Influenza A virus of the Orthomyxoviridae family is a contagious respiratory pathogen that continues to evolve and burden in the human public health. It is able to spread efficiently from human to human and have the potential to cause pandemics with significant morbidity and mortality. It has been estimated that every year about 500 million people are infected with this virus, causing about approximately 0.25 to 0.5 million people deaths worldwide. Influenza A viruses are classified into different subtypes by antigenicity based on their hemagglutinin (HA) and neuraminidase (NA) proteins. The sudden emergence of influenza A virus subtypes and access for epidemiological analysis of this subtypes demanded a rapid development of specific diagnostic tools. Also, rapid identification of the subtypes can help to determine the antiviral treatment, because the different subtypes have a different antiviral drug resistance patterns.
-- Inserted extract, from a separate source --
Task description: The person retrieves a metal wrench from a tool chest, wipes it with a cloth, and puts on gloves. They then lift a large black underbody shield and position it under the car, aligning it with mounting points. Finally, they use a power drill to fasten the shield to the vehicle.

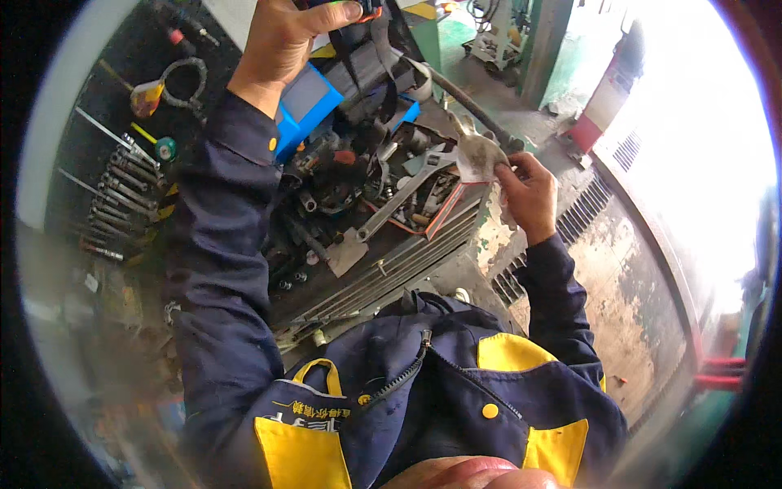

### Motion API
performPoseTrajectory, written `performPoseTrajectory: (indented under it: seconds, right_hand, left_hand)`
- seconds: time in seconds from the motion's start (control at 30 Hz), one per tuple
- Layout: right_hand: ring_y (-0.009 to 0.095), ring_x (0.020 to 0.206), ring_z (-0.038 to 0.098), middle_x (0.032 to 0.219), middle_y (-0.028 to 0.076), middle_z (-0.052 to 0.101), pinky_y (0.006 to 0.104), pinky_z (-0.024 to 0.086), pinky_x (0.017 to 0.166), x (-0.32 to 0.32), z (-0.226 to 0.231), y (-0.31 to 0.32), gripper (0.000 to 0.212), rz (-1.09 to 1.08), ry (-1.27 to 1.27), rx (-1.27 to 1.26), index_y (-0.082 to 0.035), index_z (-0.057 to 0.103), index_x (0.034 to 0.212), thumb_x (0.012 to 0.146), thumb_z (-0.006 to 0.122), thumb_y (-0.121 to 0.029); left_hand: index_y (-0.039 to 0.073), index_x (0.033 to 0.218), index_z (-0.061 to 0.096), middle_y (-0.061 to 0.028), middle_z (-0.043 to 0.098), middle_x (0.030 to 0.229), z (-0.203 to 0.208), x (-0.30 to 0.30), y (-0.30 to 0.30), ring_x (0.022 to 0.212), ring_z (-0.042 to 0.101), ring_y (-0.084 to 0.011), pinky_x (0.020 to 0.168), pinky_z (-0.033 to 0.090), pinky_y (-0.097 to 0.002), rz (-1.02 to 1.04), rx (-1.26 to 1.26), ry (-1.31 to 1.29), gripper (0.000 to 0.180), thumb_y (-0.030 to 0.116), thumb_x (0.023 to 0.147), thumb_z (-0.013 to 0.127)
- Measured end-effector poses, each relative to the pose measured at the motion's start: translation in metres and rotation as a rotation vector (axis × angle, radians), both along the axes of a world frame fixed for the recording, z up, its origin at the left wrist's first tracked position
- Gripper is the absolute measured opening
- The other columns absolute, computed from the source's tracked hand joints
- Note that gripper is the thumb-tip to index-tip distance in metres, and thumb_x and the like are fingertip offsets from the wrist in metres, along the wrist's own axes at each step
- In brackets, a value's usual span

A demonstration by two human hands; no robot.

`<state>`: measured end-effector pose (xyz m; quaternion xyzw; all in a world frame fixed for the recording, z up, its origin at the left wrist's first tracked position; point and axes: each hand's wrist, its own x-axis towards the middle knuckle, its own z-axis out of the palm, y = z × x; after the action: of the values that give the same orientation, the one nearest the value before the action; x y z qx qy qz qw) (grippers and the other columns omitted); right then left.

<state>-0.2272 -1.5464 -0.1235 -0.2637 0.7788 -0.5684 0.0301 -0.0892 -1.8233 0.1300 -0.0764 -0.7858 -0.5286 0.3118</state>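
My left hand (281, 39) is up at the top edge, closed with its thumb over a dark object with an orange edge (371, 13); most of that object is cut off. My right hand (531, 196) pinches the lower edge of a pale grey, curved sheet-like piece (479, 155), whose material I cannot make out. The piece is at the right end of a red-edged tray (444, 213) full of small metal parts. Across the tray lies a large adjustable wrench (407, 189), slanting down to the left. A blue-and-grey bin (308, 110) is beside my left wrist.
Several wrenches (122, 191) lie in a row at the left, near a green tape measure (165, 148) and a coiled ring (186, 81). Dark tools and sockets crowd the bench middle. A dark bar (464, 102) slants behind the tray. Floor grates (586, 208) are at the right.
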Motion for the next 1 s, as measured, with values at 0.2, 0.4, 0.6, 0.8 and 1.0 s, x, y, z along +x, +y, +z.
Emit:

In this study, our aim is to detect influenza A virus subtypes by using real-time nucleic acid sequence based amplification (NASBA) which has high sensitivity and specificity through molecular beacon. Real-time NASBA is a method that able to shorten the time compare to other molecular diagnostic tools and is performed by isothermal condition. We selected major pandemic influenza A virus subtypes, H3N2 and H5N1. Three influenza A virus gene fragments such as HA, NA and matrix protein (M) gene were targeted. M gene is distinguished influenza A virus from other influenza virus. We designed specific primers and molecular beacons for HA, NA and M gene, respectively. In brief, the results showed that the specificity of the real-time NASBA was higher than reverse transcription polymerase chain reaction (RT-PCR). In addition, time to positivity (TTP) of this method was shorter than real-time PCR. This study suggests that the rapid detection of neo-appearance pandemic influenza A virus using real-time NASBA has the potential to determine the subtypes.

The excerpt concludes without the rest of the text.